PROBLEM TO SOLVE
Output each line of the listing that follows, with every character kept as it is.

AVAILABLE DATA
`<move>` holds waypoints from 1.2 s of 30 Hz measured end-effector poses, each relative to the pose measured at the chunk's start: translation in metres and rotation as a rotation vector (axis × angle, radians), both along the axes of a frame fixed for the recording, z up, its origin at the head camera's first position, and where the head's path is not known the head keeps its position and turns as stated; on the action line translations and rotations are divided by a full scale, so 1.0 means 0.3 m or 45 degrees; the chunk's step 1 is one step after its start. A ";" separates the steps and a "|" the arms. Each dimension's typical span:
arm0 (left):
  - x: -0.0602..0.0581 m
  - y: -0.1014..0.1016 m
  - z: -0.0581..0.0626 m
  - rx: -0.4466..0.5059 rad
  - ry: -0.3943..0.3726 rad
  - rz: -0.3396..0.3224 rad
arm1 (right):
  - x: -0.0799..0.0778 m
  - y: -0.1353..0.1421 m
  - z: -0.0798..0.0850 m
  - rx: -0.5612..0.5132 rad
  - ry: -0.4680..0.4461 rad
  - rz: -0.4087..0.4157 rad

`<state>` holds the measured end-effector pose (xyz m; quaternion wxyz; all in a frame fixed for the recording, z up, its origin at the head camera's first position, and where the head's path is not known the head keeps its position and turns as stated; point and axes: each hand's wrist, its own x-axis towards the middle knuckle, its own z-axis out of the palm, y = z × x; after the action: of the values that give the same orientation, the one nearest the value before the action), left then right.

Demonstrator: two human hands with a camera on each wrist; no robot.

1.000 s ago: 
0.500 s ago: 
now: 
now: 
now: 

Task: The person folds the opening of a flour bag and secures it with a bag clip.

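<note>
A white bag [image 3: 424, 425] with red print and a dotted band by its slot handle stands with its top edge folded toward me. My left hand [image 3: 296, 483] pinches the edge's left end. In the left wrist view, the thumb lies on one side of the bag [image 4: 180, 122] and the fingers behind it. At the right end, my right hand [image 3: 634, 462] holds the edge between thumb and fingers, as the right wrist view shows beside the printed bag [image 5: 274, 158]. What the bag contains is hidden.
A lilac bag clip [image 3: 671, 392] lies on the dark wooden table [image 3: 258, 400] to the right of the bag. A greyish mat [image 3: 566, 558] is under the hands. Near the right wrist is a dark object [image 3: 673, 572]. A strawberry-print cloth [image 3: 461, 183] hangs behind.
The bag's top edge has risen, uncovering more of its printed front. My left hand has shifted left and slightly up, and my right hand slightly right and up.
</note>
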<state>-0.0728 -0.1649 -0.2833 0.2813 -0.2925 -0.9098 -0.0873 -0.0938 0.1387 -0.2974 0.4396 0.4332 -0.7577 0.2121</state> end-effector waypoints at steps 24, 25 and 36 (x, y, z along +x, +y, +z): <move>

ANSWER FOR THE TASK
`<move>` holds waypoints from 1.2 s of 30 Hz measured end-effector poses, each relative to the pose measured at the chunk's start: translation in metres and rotation as a rotation vector (axis × angle, radians), both along the axes of a frame fixed for the recording, z up, its origin at the head camera's first position, and where the head's path is not known the head keeps its position and turns as stated; on the action line translations and rotations are divided by a full scale, so 1.0 means 0.3 m or 45 degrees; the chunk's step 1 is one step after its start. A ";" separates the steps and a "|" the arms. Each dimension's typical span:
arm0 (left):
  - x: -0.0602..0.0581 m
  - y: -0.1014..0.1016 m
  - z: -0.0581..0.0626 m
  - rx: -0.4466..0.5059 rad
  - ry: -0.3943..0.3726 rad
  - rz: -0.3396..0.3224 rad
arm1 (right):
  - x: -0.0799..0.0778 m
  - y: -0.1353..0.1421 m
  - z: -0.0798..0.0850 m
  - rx: -0.5612..0.5132 rad
  - ry: -0.4680..0.4461 rad
  - rz: -0.4087..0.4157 rad

`<state>` holds the measured end-effector pose (xyz m; quaternion wxyz; all in a frame fixed for the recording, z up, its origin at the head camera's first position, and where the head's path is not known the head keeps its position and turns as stated; point and axes: each hand's wrist, its own x-axis towards the middle knuckle, its own z-axis out of the palm, y = z × x; after the action: of the values that give the same orientation, the one nearest the value before the action), left then right.

Demonstrator: two human hands with a camera on each wrist; no robot.

1.000 s ago: 
0.500 s ago: 
now: 
now: 
now: 

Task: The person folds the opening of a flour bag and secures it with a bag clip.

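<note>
A white bag [image 3: 424, 425] with red print and a dotted band by its slot handle stands with its top edge folded toward me. My left hand [image 3: 296, 483] pinches the edge's left end. In the left wrist view, the thumb lies on one side of the bag [image 4: 180, 122] and the fingers behind it. At the right end, my right hand [image 3: 634, 462] holds the edge between thumb and fingers, as the right wrist view shows beside the printed bag [image 5: 274, 158]. What the bag contains is hidden.
A lilac bag clip [image 3: 671, 392] lies on the dark wooden table [image 3: 258, 400] to the right of the bag. A greyish mat [image 3: 566, 558] is under the hands. Near the right wrist is a dark object [image 3: 673, 572]. A strawberry-print cloth [image 3: 461, 183] hangs behind.
The bag's top edge has risen, uncovering more of its printed front. My left hand has shifted left and slightly up, and my right hand slightly right and up.
</note>
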<state>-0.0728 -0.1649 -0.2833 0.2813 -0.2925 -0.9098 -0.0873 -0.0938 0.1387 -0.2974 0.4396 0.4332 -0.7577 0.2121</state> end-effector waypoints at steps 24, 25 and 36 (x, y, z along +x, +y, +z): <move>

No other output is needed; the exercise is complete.